Better yet, I would recommend declaring (and here, also defining) "access" as "volatile".
volatile QemuCfgDmaAccess access;
I think the problem is that there are no "sequence points" (according to the C language specification) in this loop, so the compiler may assume that access.length and access.control will not change. https://en.wikipedia.org/wiki/Sequence_point
The loop does contain sequence points; three in total.

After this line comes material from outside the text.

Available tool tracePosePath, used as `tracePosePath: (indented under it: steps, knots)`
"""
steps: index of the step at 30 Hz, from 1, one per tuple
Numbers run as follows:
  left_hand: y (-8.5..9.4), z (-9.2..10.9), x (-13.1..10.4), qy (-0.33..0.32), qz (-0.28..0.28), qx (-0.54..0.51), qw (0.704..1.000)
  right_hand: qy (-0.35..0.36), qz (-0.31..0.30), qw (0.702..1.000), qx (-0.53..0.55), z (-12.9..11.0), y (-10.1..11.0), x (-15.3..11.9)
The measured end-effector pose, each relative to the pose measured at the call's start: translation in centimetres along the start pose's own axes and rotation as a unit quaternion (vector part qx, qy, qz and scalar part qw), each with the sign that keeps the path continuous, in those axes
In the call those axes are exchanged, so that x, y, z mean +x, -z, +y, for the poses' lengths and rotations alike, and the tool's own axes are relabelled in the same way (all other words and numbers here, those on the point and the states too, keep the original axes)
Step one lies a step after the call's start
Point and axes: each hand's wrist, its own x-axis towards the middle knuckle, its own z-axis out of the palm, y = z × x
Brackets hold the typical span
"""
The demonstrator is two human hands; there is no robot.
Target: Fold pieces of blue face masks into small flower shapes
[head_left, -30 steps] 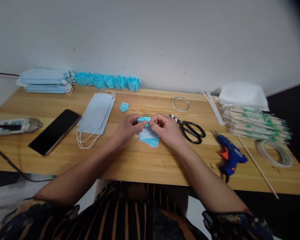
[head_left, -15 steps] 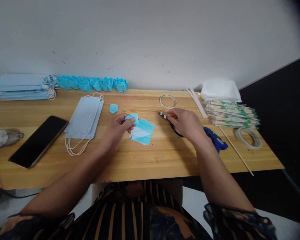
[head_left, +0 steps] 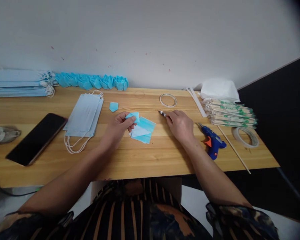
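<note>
My left hand [head_left: 120,126] pinches a small folded piece of blue mask fabric [head_left: 133,116] between thumb and fingers. Right under it, overlapping blue and white cut pieces of fabric [head_left: 145,130] lie on the table. Over to the right, my right hand [head_left: 180,125] is closed around a pair of scissors [head_left: 162,113]; only their dark tip with white marks sticks out, and the handles are hidden beneath the palm. A cut blue piece with a pointed lower edge [head_left: 113,106] lies beyond my left hand.
Face masks [head_left: 82,115], a phone [head_left: 37,138], a stack of masks [head_left: 17,83] and blue fabric flowers [head_left: 90,81] are on the left. On the right are a blue glue gun [head_left: 213,141], tape rolls [head_left: 245,137], glue sticks [head_left: 198,101], a thin stick [head_left: 235,150] and wrapped sticks [head_left: 230,113].
My right hand has shifted slightly left and down over the scissors, covering their black handle loop. The glue gun is now uncovered. My left hand keeps its pinch almost in place.
</note>
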Motion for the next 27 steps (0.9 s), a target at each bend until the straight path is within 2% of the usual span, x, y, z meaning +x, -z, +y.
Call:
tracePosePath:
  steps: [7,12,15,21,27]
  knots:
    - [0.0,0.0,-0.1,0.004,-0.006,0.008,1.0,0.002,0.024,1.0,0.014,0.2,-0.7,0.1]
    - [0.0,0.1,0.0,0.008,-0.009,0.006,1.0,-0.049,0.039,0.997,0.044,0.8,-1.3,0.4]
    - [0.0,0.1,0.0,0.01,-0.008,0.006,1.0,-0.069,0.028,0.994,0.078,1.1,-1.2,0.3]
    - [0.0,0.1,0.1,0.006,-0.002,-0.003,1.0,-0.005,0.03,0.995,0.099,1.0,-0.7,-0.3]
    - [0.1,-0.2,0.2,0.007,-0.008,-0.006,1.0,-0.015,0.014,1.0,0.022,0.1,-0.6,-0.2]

Appendix C of the ISO C spec gives an informative summary on the sequence points (with references to the individual normative passages). Quoting from appendix C:
1 The following are the sequence points described in 5.1.2.3:
[...]
- The end of the first operand of the following operators: logical AND && (6.5.13); [...]
[...]
- The end of a full expression: [...] the expression in an expression statement (6.8.3); [...] the controlling expression of a while or do statement (6.8.5); [...]
- Here we have the controlling expression of a while statement. - In that expression, we also have a logical AND operator. - And the null statement in the loop body is an expression statement.

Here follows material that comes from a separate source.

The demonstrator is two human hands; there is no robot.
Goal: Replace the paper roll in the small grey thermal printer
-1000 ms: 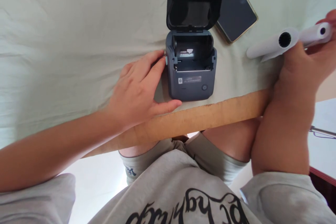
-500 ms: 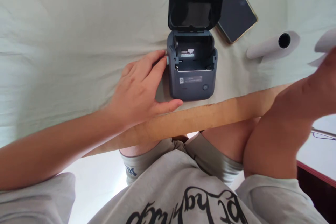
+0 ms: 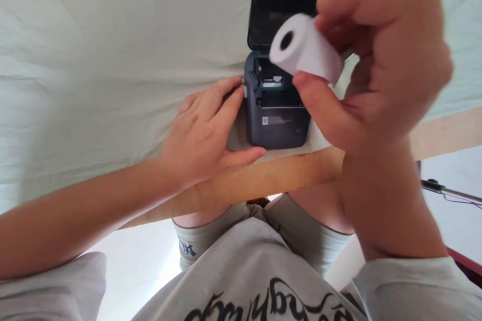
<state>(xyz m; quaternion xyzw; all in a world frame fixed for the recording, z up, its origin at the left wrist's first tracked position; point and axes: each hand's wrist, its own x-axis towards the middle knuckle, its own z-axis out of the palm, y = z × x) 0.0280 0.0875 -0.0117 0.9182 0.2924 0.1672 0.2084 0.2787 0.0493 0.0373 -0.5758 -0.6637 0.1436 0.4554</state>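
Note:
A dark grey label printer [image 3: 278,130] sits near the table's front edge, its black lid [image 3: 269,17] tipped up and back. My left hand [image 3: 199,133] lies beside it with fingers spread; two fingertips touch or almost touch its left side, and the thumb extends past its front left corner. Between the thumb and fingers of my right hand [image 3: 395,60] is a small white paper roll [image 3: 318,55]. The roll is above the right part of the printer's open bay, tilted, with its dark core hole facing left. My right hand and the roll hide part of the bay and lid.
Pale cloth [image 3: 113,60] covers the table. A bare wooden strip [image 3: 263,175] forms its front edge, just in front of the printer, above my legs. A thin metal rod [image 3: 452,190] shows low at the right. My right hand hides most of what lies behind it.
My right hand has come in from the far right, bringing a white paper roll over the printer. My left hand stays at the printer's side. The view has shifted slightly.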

The lack of sequence points is not the problem (we do have sequence points). The problem is that without "volatile", the compiler might optimize out the accesses, because it deduces that the expressions produce no side effects.
5.1.2.3 Program execution
[...]
2 Accessing a volatile object, [...] are all side effects, which are changes in the state of the execution environment. Evaluation of an expression may produce side effects. At certain specified points in the execution sequence called sequence points, all side effects of previous evaluations shall be complete and no side effects of subsequent evaluations shall have taken place. [...]

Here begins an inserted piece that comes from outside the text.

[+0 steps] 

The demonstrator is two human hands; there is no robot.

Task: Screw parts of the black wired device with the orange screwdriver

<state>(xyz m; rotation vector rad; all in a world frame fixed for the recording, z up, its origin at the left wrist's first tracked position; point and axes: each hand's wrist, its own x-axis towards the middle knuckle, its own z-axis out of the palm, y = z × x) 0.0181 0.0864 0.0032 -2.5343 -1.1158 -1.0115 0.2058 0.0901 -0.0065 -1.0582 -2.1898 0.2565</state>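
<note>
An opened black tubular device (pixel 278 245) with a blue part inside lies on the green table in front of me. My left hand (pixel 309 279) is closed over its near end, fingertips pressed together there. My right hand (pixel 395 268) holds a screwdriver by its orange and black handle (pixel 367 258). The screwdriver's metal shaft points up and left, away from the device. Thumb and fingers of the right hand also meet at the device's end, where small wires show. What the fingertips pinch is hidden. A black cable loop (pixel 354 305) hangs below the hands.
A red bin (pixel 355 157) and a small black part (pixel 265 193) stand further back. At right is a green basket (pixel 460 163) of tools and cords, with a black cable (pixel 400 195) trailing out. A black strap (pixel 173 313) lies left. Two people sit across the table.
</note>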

3 In the abstract machine, all expressions are evaluated as specified by the semantics. An actual implementation need not evaluate part of an expression if it can deduce that its value is not used and that no needed side effects are produced (including any caused by calling a function or accessing a volatile object).
[...]
5 The least requirements on a conforming implementation are:
- At sequence points, volatile objects are stable in the sense that previous accesses are complete and subsequent accesses have not yet occurred. [...]
[...]
6.7.3 Type qualifiers
[...]
6 An object that has volatile-qualified type may be modified in ways unknown to the implementation or have other unknown side effects. Therefore any expression referring to such an object shall be evaluated strictly according to the rules of the abstract machine, as described in 5.1.2.3. Furthermore, at every sequence point the value last stored in the object shall agree with that prescribed by the abstract machine, except as modified by the unknown factors mentioned previously. [footnote 116] What constitutes an access to an object that has volatile-qualified type is implementation- defined.
Footnote 116 (informative):
A volatile declaration may be used to describe an object corresponding to a memory-mapped input/output port or an object accessed by an asynchronously interrupting function. Actions on objects so declared shall not be "optimized out" by an implementation or reordered except as permitted by the rules for evaluating expressions.
So, this covers both the initial population of "access", and the later reads.
(If "access" is declared "volatile", then even the current barrier() can be removed, which is otherwise
src/types.h:#define barrier() __asm__ __volatile__("": : :"memory")
ie. a compiler barrier.)
Thanks Laszlo